History and Technology in Contemporary American Literature
As Carroll Pursell suggests in Technology in Postwar America, technology enabled America to develop global prominence in the 20th century. And in seems poised to do the same in the 21st. Yet the relationship Americans have with technology is thorny. For instance, Thomas L. Friedman lauds technology, observing that “Globalization 3.0,” a new era in global history that is marked by digital developments, is leveling the playing field (The World is Flat 10). By contrast, Don DeLillo critiques American relationships with technology, suggesting that “technology is our fate, our truth,” and it makes “it possible for us to claim our future”—but perhaps at the expense of meaningful understanding and interconnection (“In the Ruins of the Future” 37).

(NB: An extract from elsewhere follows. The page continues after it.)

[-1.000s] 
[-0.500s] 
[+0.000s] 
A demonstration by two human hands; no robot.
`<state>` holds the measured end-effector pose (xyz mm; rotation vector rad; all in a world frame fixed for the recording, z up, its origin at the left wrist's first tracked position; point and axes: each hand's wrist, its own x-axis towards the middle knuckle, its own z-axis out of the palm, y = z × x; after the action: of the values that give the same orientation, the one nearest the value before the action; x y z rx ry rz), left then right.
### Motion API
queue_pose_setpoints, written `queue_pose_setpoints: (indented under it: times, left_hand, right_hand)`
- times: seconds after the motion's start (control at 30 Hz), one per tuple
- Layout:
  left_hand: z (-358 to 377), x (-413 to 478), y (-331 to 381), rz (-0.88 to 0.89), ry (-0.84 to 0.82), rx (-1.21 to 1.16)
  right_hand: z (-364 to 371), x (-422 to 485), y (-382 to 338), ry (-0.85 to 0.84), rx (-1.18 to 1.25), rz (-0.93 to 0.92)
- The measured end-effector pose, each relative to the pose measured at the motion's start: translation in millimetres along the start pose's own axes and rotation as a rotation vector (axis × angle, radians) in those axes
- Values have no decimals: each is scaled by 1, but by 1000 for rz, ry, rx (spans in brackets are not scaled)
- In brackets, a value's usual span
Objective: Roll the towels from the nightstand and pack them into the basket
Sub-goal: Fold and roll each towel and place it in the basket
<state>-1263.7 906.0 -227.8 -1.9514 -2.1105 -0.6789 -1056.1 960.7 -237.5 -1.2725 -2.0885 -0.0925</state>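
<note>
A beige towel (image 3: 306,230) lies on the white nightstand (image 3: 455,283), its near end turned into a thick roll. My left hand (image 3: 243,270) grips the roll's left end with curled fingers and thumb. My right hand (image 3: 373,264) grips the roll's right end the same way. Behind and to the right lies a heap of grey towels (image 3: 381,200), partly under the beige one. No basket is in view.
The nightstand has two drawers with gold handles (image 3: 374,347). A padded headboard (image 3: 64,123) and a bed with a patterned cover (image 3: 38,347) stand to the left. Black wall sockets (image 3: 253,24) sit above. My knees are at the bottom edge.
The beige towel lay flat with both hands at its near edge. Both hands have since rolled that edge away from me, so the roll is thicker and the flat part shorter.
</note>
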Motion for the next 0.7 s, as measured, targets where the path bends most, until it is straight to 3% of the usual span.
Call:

Alternately still, fundamentalists may outright condemn the technologically infused future in conducting their “war against secular modernity” (Karen Armstrong, The Battle for God vii). And their hostility speaks to Make America Great Again, American President Donald Trump’s slogan, which indicates a widespread desire to relive an ambiguous moment in history—or at least embrace the exceptionalist and arguably bigoted mentality of that moment. It speaks to what Edoardo Campanella and Marta Dassù term Anglo nostalgia, the nationalistic notion that “[y]esterday is associated with progress; tomorrow with stasis or regression” (1).
How do American authors and authors writing about America explore the tension between nostalgia and technological development and between history and the technologically advanced future? How do they romanticize or critique the past in literature about the globalizing or globalized world? What kind of future do these authors desire? And what role do nostalgia, memory, history, and technology play in their representations of America? This panel invites proposals that explore these or similar questions in late-20th- and early 21st-century works of literature.